▶ PROBLEM TO WORK ON: The answer must reproduce the listing exactly, with every picture left out.

*** Begin section ***

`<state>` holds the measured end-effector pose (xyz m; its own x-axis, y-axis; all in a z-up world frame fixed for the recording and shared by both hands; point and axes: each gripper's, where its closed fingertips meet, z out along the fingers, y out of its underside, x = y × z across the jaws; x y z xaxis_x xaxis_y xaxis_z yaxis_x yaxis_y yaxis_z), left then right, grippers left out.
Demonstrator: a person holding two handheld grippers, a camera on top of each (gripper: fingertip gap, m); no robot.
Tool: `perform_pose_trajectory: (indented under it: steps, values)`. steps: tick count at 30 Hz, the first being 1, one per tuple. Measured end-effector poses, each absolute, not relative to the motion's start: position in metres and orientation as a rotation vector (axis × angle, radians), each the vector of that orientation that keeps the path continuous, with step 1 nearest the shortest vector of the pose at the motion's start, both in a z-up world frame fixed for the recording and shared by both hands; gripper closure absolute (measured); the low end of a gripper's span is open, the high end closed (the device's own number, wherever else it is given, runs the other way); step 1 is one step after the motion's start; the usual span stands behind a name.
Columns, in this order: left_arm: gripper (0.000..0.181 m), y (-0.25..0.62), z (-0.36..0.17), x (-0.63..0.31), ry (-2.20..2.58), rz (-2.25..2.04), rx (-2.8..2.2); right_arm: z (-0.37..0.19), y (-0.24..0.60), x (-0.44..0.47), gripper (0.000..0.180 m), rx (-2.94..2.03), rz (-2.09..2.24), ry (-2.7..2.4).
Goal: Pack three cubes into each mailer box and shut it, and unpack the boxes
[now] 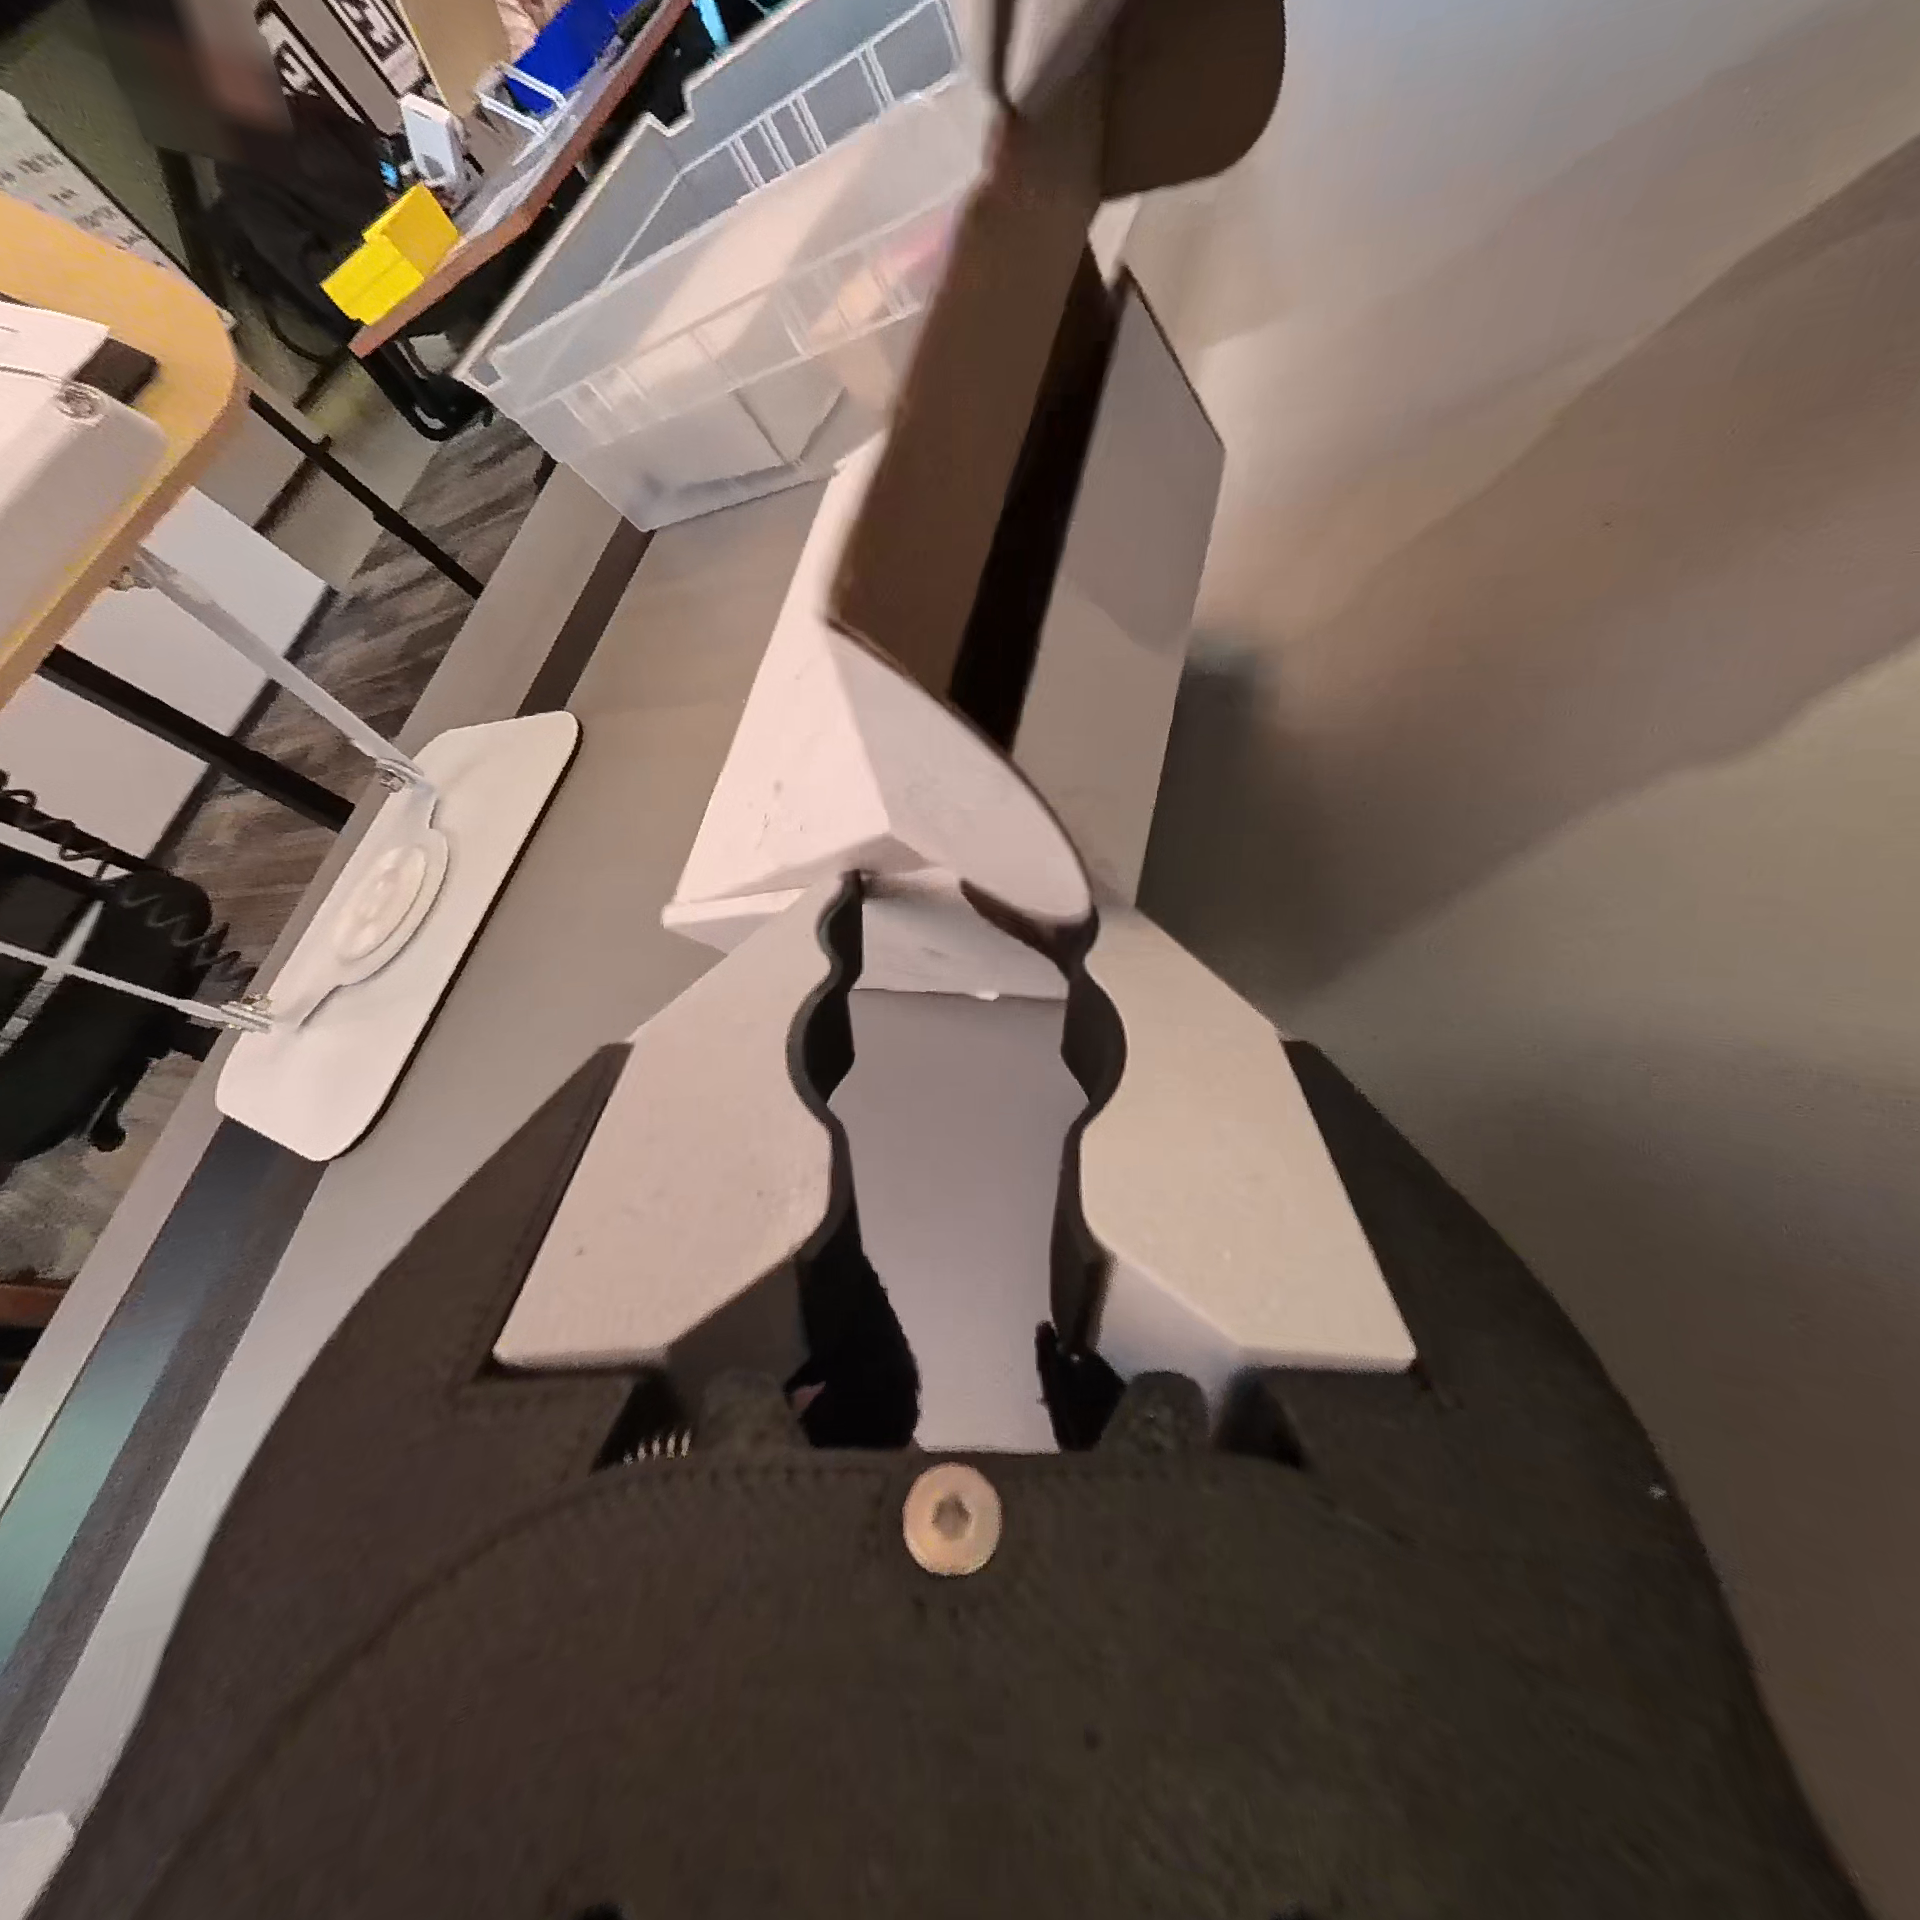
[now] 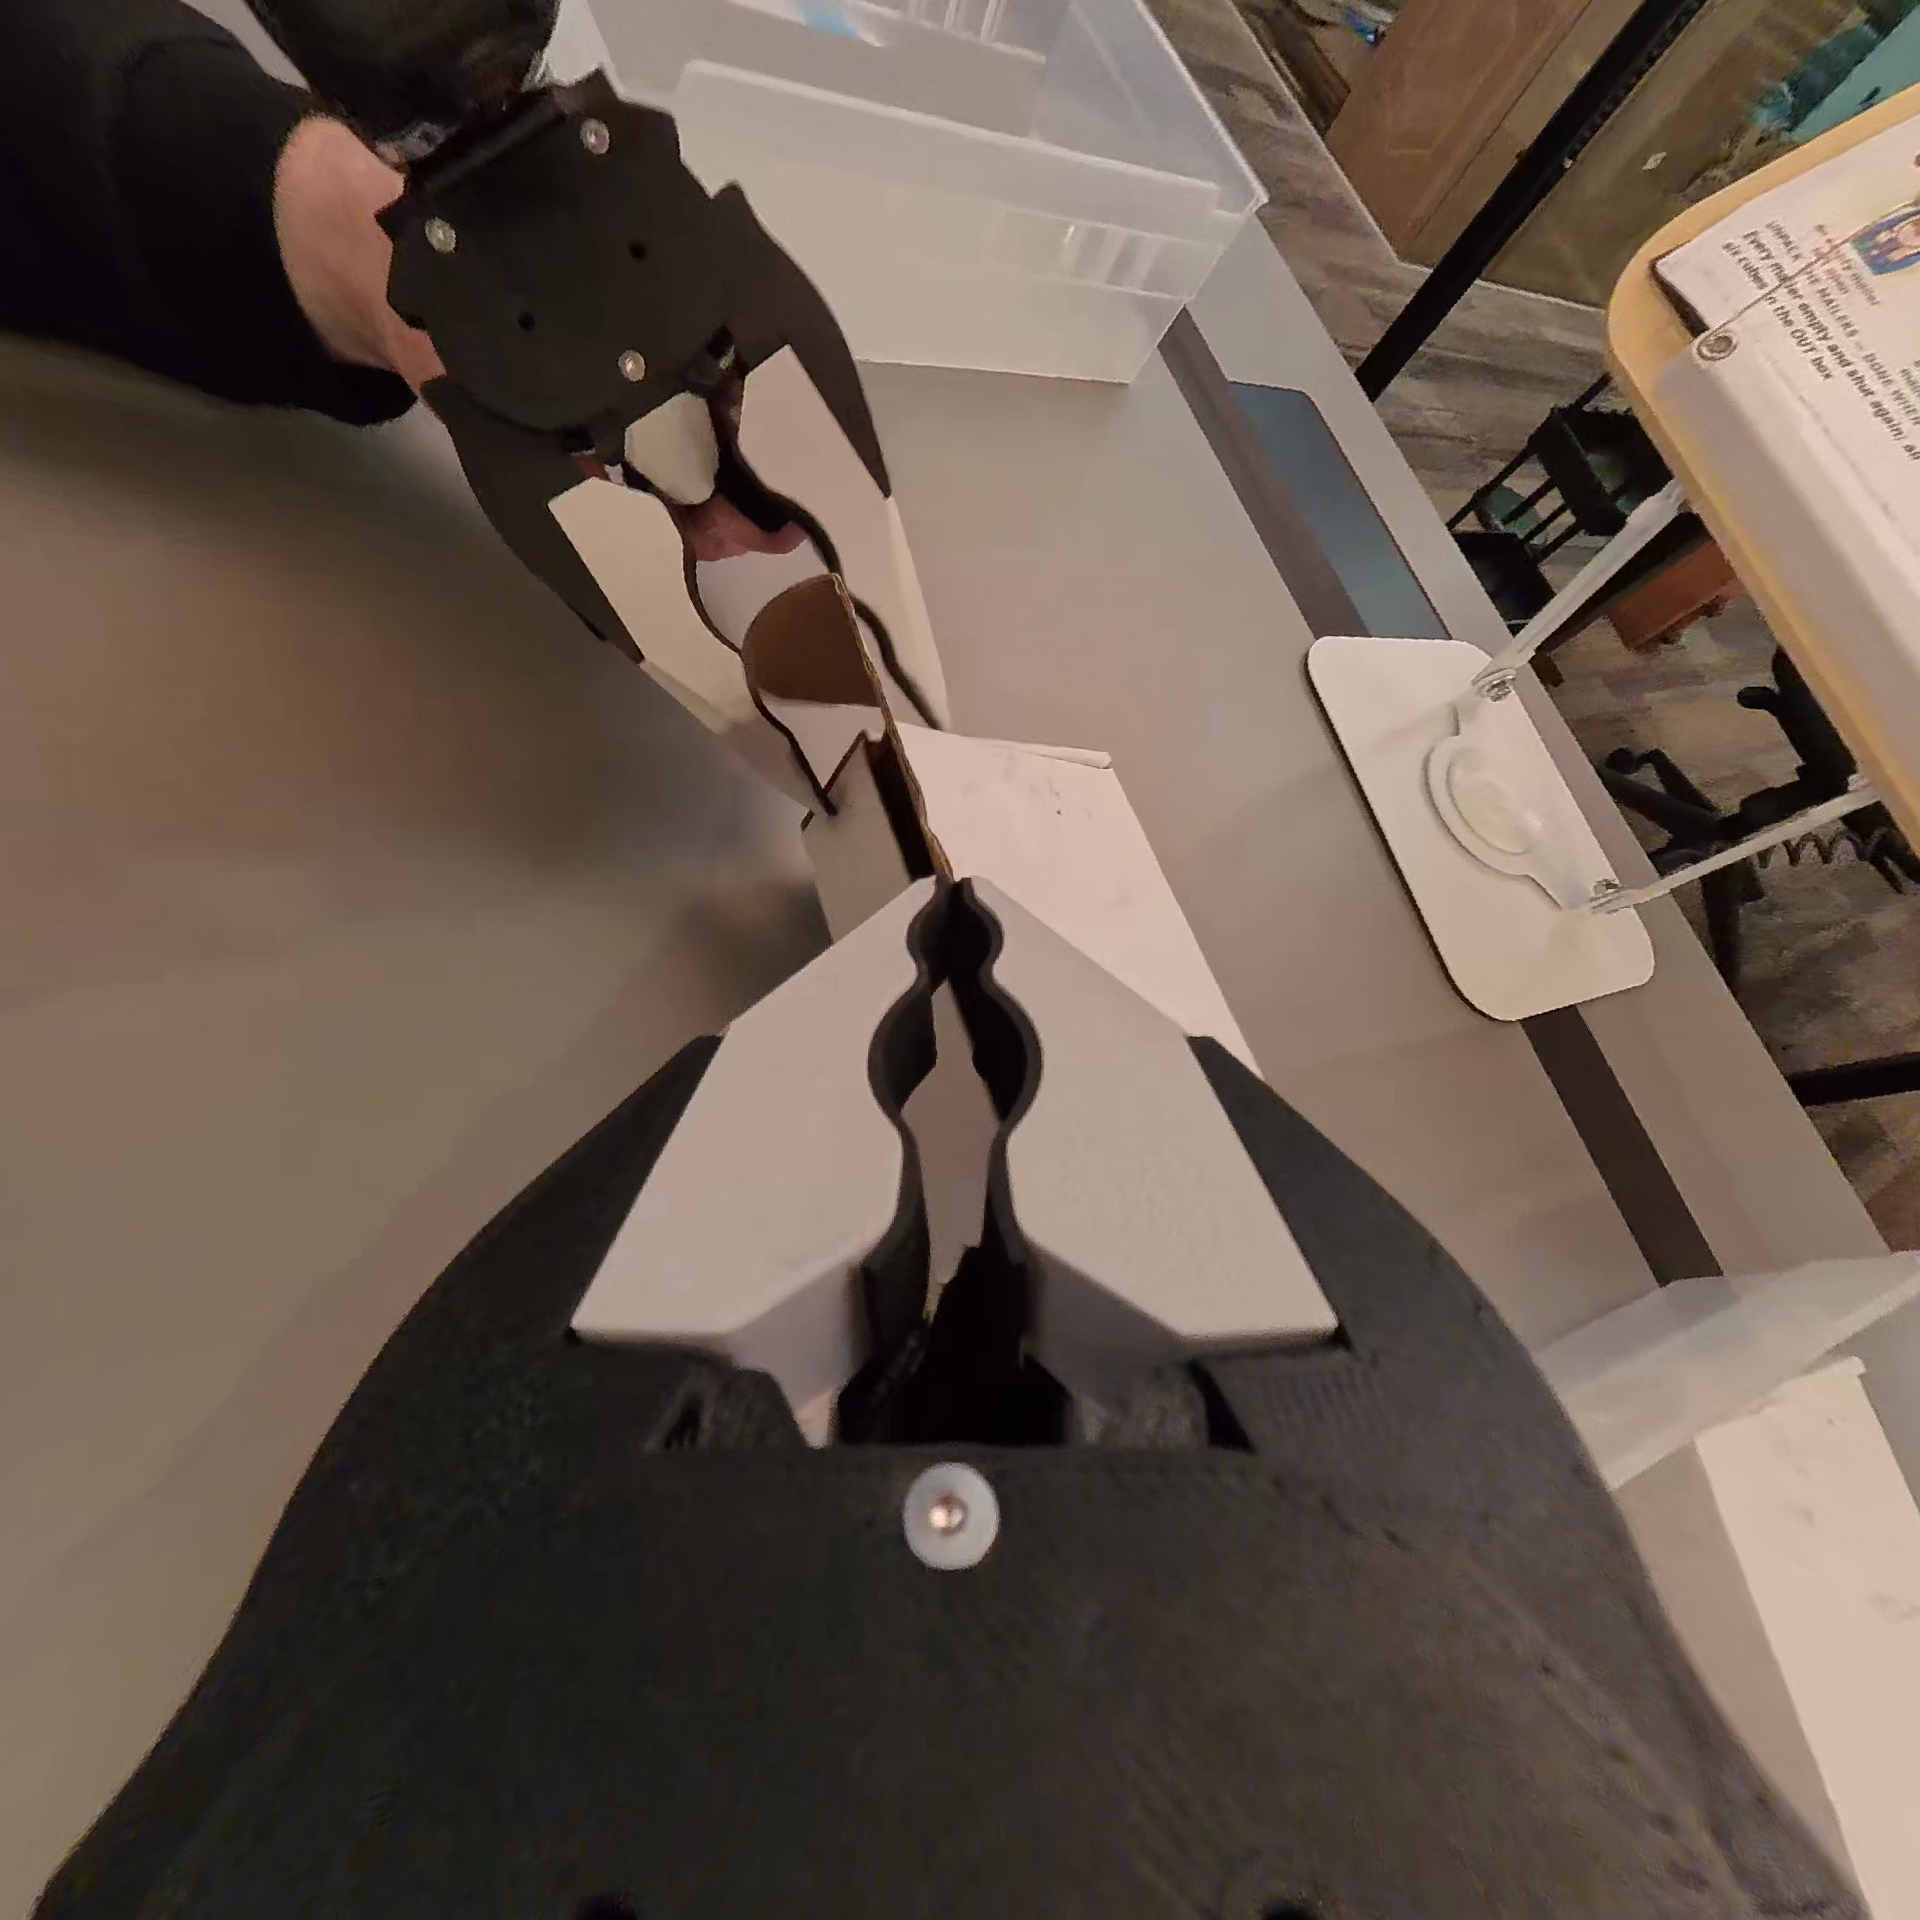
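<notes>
A white mailer box [image 1: 790, 748] [image 2: 1049, 831] lies on the grey table, its brown-lined lid [image 1: 987, 364] raised on edge. My right gripper [image 2: 958, 888] is shut on the lid's near cardboard edge [image 2: 904, 758]. My left gripper [image 1: 971, 899] [image 2: 831, 748] is at the box's other end. Its fingers stand apart on either side of the lid's rounded side flap [image 1: 987, 821] [image 2: 805, 649] without closing on it. No cubes show in either view; the inside of the box is hidden.
A clear plastic bin [image 1: 727, 343] [image 2: 1039, 177] stands behind the box. A white stand base [image 1: 405, 935] [image 2: 1475, 821] sits at the table's edge. A frosted bin with a white box [image 2: 1766, 1455] is near my right gripper. A person's hand [image 2: 343, 260] holds the left gripper.
</notes>
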<state>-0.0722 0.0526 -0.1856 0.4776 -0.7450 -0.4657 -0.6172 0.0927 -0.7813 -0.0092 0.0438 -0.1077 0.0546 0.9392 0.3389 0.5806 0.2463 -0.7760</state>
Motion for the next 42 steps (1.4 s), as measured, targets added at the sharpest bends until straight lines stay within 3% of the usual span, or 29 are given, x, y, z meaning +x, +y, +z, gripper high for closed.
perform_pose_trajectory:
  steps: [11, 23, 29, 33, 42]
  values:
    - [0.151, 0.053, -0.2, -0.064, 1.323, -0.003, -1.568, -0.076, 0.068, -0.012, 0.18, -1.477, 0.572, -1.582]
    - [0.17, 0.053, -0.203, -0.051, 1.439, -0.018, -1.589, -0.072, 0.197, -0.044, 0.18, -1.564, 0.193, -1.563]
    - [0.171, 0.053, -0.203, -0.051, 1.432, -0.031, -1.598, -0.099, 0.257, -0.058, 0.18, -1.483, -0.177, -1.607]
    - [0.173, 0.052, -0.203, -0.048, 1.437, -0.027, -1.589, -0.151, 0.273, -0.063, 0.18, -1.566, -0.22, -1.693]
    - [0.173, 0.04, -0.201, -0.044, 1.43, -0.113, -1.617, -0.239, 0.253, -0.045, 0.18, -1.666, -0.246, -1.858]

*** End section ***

▶ RESULT BELOW:
`<state>` holds the measured end-effector pose (xyz m; its own x-axis, y-axis; all in a z-up world frame fixed for the recording and shared by both hands; point and axes: each gripper's, where its closed fingertips meet, z out along the fingers, y out of its underside, x = y × z across the jaws; x y z xaxis_x xaxis_y xaxis_z yaxis_x yaxis_y yaxis_z), left then right, grippers left out.
Demonstrator: a person holding two handheld grippers, a camera on top of each (gripper: fingertip gap, m); no robot.
Tool: `perform_pose_trajectory: (indented under it: steps, values)`. steps: tick count at 30 Hz, the first being 1, one per tuple. Measured end-effector poses, each absolute, not relative to the motion's start: position in metres and orientation as a rotation vector (axis × angle, radians), each the vector of that orientation that keeps the path continuous, with step 1 nearest the shortest vector of the pose at the motion's start, both in a z-up world frame fixed for the recording and shared by both hands; gripper closure absolute (measured); the low end of a gripper's span is open, the high end closed (the device's own number, wherever else it is given, runs the other way); step 1 is one step after the motion's start; the usual span stands behind a name.
Columns, in this order: left_arm: gripper (0.000..0.181 m), y (-0.25..0.62), z (-0.36..0.17), x (-0.63..0.31), ry (-2.20..2.58), rz (-2.25..2.04), rx (-2.8..2.2); right_arm: z (-0.37..0.19), y (-0.24..0.60), x (-0.44..0.47), gripper (0.000..0.180 m), rx (-2.94..2.03), rz (-2.09..2.24), ry (-2.7..2.4).
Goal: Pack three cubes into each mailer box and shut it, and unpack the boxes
[now] 
[now] 
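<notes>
A white mailer box [image 1: 790, 748] [image 2: 1049, 831] lies on the grey table, its brown-lined lid [image 1: 987, 364] raised on edge. My right gripper [image 2: 958, 888] is shut on the lid's near cardboard edge [image 2: 904, 758]. My left gripper [image 1: 971, 899] [image 2: 831, 748] is at the box's other end. Its fingers stand apart on either side of the lid's rounded side flap [image 1: 987, 821] [image 2: 805, 649] without closing on it. No cubes show in either view; the inside of the box is hidden.
A clear plastic bin [image 1: 727, 343] [image 2: 1039, 177] stands behind the box. A white stand base [image 1: 405, 935] [image 2: 1475, 821] sits at the table's edge. A frosted bin with a white box [image 2: 1766, 1455] is near my right gripper. A person's hand [image 2: 343, 260] holds the left gripper.
</notes>
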<state>-0.0722 0.0526 -0.1856 0.4776 -0.7450 -0.4657 -0.6172 0.0927 -0.7813 -0.0092 0.0438 -0.1077 0.0546 0.9392 0.3389 0.5806 0.2463 -0.7760</state>
Motion for the next 42 steps (1.4 s), as measured, targets added at the sharpest bends until straight lines stay within 3% of the usual span, or 29 are given, x, y, z meaning +x, +y, +z, gripper high for closed.
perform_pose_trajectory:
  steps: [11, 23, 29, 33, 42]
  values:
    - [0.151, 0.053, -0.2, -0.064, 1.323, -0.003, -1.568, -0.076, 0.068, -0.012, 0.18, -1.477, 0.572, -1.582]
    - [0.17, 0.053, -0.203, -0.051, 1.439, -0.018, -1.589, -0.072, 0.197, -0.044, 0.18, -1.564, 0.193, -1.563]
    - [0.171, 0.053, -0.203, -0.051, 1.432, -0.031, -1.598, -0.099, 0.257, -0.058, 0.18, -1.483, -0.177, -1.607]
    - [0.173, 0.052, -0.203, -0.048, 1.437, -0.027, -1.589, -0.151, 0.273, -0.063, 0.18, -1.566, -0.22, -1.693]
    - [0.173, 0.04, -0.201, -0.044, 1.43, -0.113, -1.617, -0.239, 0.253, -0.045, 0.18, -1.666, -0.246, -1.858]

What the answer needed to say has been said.